Open mrocklin opened 9 years ago

mrocklin commented 9 years ago

If I don't think about timezones then the following is confusing. Presumably numpy and dynd disagree about local vs utc timezone as default.

In [1]: from dynd import nd

In [2]: d = nd.array(['2000-01-01', '2000-02-03'], dtype='datetime')

In [3]: x = nd.as_numpy(d, allow_copy=True)

In [4]: d
Out[4]: 
nd.array([2000-01-01T00:00, 2000-02-03T00:00],
         type="2 * datetime")

In [5]: x
Out[5]: array(['1999-12-31T16:00:00.000000-0800', '2000-02-02T16:00:00.000000-0800'], dtype='datetime64[us]')
mrocklin commented 9 years ago

Although fortunately

In [6]: nd.array(x)
Out[6]: 
nd.array([2000-01-01T00:00Z, 2000-02-03T00:00Z],
         type="2 * datetime[tz='UTC']")
mwiebe commented 9 years ago

Do you have any thoughts on what might be more reasonable behavior? Should maybe In [3] from your example raise an error instead of implicitly adding the UTC timezone?

mrocklin commented 9 years ago

So what is numpy doing here? Is it using local time zone as default? No time zone? I guess I'd like for dynd and numpy to share common defaults if possible.

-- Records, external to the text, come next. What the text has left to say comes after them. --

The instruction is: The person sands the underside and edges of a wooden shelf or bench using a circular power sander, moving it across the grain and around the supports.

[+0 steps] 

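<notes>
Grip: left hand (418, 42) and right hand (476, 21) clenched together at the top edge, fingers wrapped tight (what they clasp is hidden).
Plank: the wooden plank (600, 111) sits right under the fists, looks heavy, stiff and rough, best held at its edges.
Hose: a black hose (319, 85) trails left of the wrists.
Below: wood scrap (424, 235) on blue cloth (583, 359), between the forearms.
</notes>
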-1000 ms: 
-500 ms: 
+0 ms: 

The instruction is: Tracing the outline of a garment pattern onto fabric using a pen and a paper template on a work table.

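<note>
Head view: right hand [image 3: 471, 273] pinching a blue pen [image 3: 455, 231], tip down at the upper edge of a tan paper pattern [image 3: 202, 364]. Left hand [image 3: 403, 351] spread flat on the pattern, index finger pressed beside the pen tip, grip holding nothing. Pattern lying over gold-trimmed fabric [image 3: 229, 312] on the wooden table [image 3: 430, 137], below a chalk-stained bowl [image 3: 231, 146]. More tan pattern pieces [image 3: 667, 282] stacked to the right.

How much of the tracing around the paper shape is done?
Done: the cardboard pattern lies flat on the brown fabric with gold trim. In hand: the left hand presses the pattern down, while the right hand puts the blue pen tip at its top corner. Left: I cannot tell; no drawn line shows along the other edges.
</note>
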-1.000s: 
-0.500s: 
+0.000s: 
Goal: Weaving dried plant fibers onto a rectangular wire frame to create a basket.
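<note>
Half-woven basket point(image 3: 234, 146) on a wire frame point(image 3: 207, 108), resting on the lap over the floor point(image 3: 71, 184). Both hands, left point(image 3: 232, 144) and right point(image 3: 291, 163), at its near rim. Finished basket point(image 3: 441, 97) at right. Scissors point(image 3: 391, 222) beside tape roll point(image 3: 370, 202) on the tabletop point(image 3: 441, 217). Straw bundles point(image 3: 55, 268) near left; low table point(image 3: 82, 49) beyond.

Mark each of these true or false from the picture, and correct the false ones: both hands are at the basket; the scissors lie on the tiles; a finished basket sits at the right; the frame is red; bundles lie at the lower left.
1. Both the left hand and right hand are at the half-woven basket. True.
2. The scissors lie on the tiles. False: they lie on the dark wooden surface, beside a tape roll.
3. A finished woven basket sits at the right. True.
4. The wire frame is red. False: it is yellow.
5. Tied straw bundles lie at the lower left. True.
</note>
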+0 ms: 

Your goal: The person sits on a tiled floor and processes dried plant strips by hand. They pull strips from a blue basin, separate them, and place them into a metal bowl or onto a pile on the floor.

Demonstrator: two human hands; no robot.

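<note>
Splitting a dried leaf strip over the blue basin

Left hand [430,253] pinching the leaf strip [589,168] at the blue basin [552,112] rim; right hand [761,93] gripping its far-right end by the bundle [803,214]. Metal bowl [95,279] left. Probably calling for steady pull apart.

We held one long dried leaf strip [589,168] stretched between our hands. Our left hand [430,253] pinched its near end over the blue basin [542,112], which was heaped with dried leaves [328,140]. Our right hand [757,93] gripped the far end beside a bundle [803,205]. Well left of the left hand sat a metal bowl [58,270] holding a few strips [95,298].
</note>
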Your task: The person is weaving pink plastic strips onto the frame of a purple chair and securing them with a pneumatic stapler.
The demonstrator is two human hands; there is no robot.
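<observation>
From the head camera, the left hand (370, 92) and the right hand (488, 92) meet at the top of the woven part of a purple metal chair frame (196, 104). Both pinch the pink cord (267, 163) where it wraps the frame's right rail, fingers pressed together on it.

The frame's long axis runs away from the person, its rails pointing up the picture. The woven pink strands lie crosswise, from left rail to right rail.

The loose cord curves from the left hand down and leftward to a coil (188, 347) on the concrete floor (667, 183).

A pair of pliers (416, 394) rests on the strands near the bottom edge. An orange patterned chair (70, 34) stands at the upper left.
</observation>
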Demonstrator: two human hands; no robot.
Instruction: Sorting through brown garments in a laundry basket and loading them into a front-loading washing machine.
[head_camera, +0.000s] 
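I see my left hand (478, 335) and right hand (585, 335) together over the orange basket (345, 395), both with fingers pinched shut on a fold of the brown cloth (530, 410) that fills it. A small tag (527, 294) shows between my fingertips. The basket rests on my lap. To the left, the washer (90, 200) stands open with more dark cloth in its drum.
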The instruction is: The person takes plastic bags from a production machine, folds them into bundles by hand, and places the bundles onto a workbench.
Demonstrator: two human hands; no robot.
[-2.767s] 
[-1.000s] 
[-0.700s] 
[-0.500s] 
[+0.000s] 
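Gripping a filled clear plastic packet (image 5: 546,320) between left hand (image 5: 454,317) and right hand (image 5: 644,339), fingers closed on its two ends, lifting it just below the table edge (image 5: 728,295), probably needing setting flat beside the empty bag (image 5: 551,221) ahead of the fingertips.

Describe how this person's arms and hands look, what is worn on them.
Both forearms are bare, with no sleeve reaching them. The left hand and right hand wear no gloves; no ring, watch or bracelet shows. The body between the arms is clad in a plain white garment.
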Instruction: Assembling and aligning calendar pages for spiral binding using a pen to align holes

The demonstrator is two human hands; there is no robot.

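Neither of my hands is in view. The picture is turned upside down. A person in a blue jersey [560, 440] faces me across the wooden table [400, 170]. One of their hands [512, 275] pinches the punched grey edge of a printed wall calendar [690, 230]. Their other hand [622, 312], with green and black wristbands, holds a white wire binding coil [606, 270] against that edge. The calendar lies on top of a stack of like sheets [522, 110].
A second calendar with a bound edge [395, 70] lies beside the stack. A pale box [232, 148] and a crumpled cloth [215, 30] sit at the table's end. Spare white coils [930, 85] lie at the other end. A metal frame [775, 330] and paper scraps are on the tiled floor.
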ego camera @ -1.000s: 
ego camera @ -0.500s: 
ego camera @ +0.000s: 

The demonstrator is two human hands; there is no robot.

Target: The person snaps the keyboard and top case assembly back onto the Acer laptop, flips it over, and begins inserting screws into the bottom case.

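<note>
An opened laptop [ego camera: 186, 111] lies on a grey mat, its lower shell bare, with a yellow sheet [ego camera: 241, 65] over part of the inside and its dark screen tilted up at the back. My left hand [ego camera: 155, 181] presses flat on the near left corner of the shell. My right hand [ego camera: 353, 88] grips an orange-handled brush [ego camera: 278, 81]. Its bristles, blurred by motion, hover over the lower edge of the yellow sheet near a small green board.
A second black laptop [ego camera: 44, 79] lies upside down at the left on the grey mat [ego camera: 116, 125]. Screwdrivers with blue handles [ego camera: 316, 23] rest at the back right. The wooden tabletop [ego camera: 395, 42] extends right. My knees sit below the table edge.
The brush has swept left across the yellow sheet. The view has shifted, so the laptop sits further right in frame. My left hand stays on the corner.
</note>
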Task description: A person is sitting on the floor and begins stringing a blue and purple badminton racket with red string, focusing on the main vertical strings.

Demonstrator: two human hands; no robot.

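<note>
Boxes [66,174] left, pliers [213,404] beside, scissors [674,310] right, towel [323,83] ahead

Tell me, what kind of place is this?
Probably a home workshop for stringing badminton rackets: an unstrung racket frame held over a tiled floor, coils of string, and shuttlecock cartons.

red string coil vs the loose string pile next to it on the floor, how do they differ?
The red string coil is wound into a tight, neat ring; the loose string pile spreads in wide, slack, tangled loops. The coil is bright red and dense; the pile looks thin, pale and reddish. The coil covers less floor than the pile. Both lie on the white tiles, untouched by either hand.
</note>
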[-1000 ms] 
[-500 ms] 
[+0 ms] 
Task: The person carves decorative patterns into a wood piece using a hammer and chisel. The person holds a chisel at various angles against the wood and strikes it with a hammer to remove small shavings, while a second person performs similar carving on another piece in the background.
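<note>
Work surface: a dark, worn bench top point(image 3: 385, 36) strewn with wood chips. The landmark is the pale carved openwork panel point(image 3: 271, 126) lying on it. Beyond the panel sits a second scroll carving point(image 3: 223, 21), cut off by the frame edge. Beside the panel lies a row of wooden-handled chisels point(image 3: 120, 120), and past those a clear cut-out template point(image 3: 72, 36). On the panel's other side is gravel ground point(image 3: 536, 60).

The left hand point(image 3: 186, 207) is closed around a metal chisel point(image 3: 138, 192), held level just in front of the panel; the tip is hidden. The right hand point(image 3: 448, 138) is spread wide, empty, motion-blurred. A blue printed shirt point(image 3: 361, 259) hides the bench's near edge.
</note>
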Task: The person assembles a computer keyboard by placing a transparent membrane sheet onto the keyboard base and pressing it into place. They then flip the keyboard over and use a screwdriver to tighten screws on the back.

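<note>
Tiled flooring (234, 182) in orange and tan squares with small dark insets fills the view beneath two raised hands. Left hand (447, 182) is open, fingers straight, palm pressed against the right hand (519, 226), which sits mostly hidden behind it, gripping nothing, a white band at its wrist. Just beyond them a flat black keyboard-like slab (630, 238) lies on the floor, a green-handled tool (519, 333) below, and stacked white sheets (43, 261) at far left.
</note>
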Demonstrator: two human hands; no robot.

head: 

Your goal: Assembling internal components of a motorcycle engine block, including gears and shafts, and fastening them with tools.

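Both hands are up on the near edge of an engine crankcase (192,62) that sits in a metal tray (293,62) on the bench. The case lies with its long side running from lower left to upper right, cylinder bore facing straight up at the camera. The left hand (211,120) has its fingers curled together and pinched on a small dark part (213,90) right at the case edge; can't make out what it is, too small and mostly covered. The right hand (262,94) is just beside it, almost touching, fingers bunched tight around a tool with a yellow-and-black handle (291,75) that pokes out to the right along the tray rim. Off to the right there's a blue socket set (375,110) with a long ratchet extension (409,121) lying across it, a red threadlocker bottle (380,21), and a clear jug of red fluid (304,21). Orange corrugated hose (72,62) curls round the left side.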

mwiebe commented 9 years ago

NumPy presently has no "naive time zone" support. The storage is UTC, and displaying the time using the local time zone. At scipy was talking to @ChrisBarker-NOAA and @charris about this exact issue, and I unfortunately dropped the ball on following up with them. Our conclusion was that it would be good to nudge numpy a little bit closer to the dynd defaults, by defaulting to naive timezone there as well and fixing up the printing.

ChrisBarker-NOAA commented 9 years ago

For what it's worth, I think I've dropped the ball here -- or, maybe still carrying it.

We had some good discussion at SciPy, and came to some conclusions, but I have yet to clean up the notes and write it up properly, which I said I'd do. Stay tuned...

ChrisBarker-NOAA commented 9 years ago

@mrocklin : while numpy remains "broken", the trick is to add a UTC timezone specifier, even when you don't know the actual time zone -- using UTC everywhere is almost like a naive time zone.